The school’s campus has continued to grow in the years since, beginning with a new wing that was blessed by Archbishop Patrick O’Boyle in 1949. In 2003, the school opened its Aquatic Center, which would later become the home pool of Stone Ridge’s Olympic athletes Katie Ledecky (’15) and Phoebe Bacon (’20). And in 2021, the school opened its new Mater Center, which houses a theater; spaces for ceramics, orchestra, photography, and set design; a new cafeteria; and ample space for students to study or socialize.

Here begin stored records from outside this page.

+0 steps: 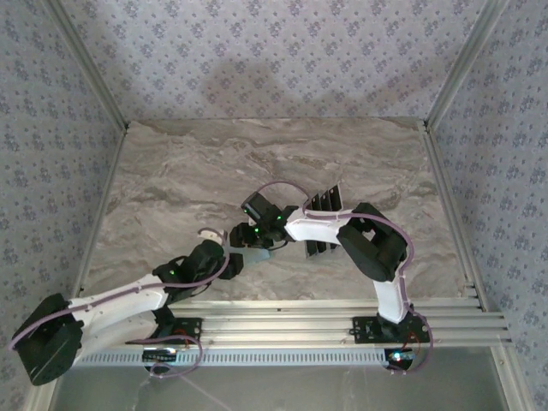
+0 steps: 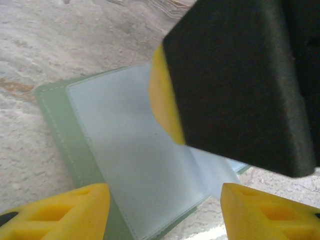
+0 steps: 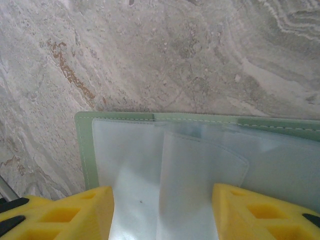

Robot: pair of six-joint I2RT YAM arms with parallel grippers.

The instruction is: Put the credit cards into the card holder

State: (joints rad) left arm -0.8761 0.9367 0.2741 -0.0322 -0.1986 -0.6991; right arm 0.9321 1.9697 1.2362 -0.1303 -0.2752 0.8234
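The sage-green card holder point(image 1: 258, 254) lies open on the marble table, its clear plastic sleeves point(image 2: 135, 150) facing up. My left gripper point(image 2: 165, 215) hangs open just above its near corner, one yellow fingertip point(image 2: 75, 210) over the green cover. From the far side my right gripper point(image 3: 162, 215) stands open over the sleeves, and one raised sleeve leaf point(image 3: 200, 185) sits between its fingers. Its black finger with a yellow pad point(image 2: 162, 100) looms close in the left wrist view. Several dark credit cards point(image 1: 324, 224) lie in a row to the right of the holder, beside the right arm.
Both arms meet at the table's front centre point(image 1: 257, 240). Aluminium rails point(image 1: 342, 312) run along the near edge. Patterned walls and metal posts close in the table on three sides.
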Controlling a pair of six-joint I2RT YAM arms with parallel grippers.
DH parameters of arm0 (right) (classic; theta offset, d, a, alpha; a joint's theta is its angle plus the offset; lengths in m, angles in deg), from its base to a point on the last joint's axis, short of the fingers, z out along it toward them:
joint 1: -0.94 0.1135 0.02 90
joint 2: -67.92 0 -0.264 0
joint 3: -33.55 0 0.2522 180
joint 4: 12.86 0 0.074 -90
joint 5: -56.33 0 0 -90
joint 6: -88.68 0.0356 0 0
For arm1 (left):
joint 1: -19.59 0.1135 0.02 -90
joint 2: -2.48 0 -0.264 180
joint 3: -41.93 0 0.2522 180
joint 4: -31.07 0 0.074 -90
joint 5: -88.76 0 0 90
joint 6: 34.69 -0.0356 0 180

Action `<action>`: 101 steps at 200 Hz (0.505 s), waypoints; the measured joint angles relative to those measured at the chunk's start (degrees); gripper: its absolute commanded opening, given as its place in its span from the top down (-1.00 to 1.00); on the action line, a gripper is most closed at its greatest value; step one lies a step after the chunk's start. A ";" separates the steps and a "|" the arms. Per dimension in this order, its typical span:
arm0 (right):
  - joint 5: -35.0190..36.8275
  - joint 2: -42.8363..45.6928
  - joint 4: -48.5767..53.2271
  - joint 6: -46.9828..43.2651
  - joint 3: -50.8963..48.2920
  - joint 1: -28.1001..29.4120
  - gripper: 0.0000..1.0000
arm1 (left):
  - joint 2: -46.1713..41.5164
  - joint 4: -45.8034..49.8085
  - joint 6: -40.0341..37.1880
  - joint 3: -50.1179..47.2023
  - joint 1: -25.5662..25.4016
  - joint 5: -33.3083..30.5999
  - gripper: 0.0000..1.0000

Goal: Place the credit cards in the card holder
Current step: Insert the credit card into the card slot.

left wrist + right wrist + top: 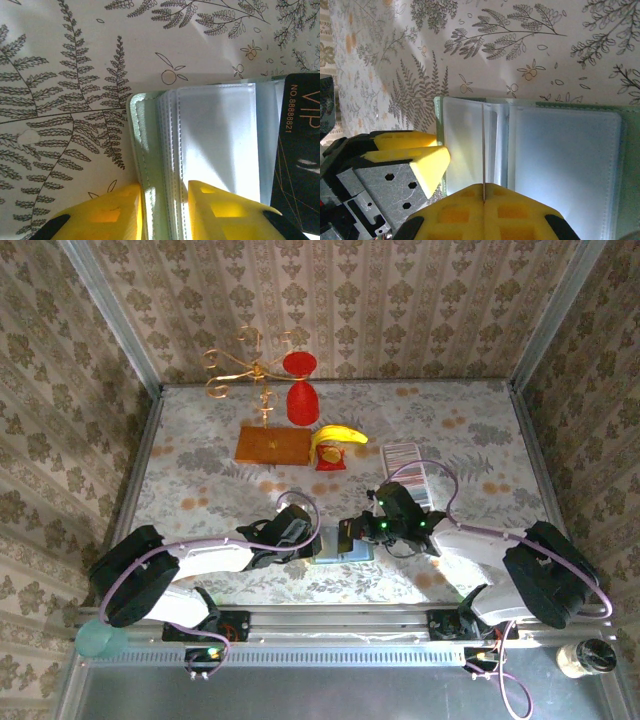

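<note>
The card holder (345,553) lies open on the patterned cloth between my two grippers, its clear sleeves (215,140) facing up inside the pale green cover (565,165). My left gripper (165,186) is shut on the holder's left edge, cover and sleeve edges pinched between the yellow fingers (420,160). My right gripper (484,187) is shut on one thin card, seen edge-on (483,145), standing over the sleeves. It is a black VIP card (300,150). More credit cards (403,455) stand as a striped row in a clear tray (418,485) behind the right arm.
At the back stand a gold wire rack on a wooden base (270,445), a red goblet (302,400) and a banana on a red stand (335,437). A teal cup (100,640) and a jar (585,658) sit off the table's near corners.
</note>
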 measured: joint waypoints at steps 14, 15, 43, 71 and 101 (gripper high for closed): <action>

“Our facilities have improved dramatically,” said Karrels. “This campus was a farm and slowly but surely over the decades we have built the three gymnasiums and a natatorium and improved all of the academic space to meet needs, and of course the Mater Center, which is our most recent addition, is really an incredible space for building community, celebrating the arts and gathering for assemblies or anything else that needs to take place in a theater.”
Over the past 100 years, more than 4,200 students have graduated from Stone Ridge. In addition to the Olympic swimmers mentioned above, some of the school’s most notable alumnae include Cokie Roberts (’60), journalist and author; Marion Woolley Mattingly (’47), advocate for incarcerated youth; Diana Gribbon Motz (’61), former judge of the U.S. Court of Appeals for the Fourth Circuit; Beverly Robinson Wheeler (’72), director of DC Hunger Solutions; Tonija Hope Navas (’92), director of the Ralph Bunche International Affairs Center at Howard University; Corinne Cannon (’96), the founder of the DC Diaper Bank; and Sarah Johnson Conway (’02), Chief Medical Officer of the Johns Hopkins Clinical Alliance.
Karrels said she hears consistently from alums “that the value of service is something they take from Stone Ridge and becomes part of their life forever.” Through the school’s Social Action program, Upper School students spend two Wednesdays per month entirely on service, with students volunteering at sites across the Washington area.
“A Sacred Heart education is focused on the concept of bringing Christ’s heart into the world, and we are very proud of the fact that young women leave here with that spirit deeply instilled in them – to do good and to bring Christ’s heart and love to the world around them,” said Karrels.
This spirit of service is a crucial part of the Centennial Celebration this year, and on Jan. 21 the school organized an All-Community Social Action Day, where alumnae participated in service projects wherever they live. In Washington, alumnae volunteered at the Capital Area Food Bank and We Are Family. Maryland sites included Interfaith Works in Rockville, and A Wider Circle and Greater DC Diaper Bank in Silver Spring. Stone Ridge alumnae also volunteered at sites in New York, San Francisco, and Chicago.
The Centennial Celebration kicked off with a Mass of the Holy Spirit held in the new Mater Center on Sept. 16, and continued with the school’s Nov. 5 Centennial Gala, which raised funds for financial aid at the school. In April, all alumnae of the school are invited back to the Stone Ridge campus for a reunion, which will conclude with the Centennial Mass of Thanksgiving on April 30.
“The centennial is an opportunity, first and foremost, to celebrate the great legacy and to lift up the Religious of the Sacred Heart, alums, faculty and staff that have been part of this rich tradition,” said Karrels. “We are so blessed by what has been accomplished here at Stone Ridge.”
(Kelly Sankowski, formerly a reporter for the Catholic Standard, now lives with her family in Ohio. She is a member of Stone Ridge School of the Sacred Heart’s class of 2012.)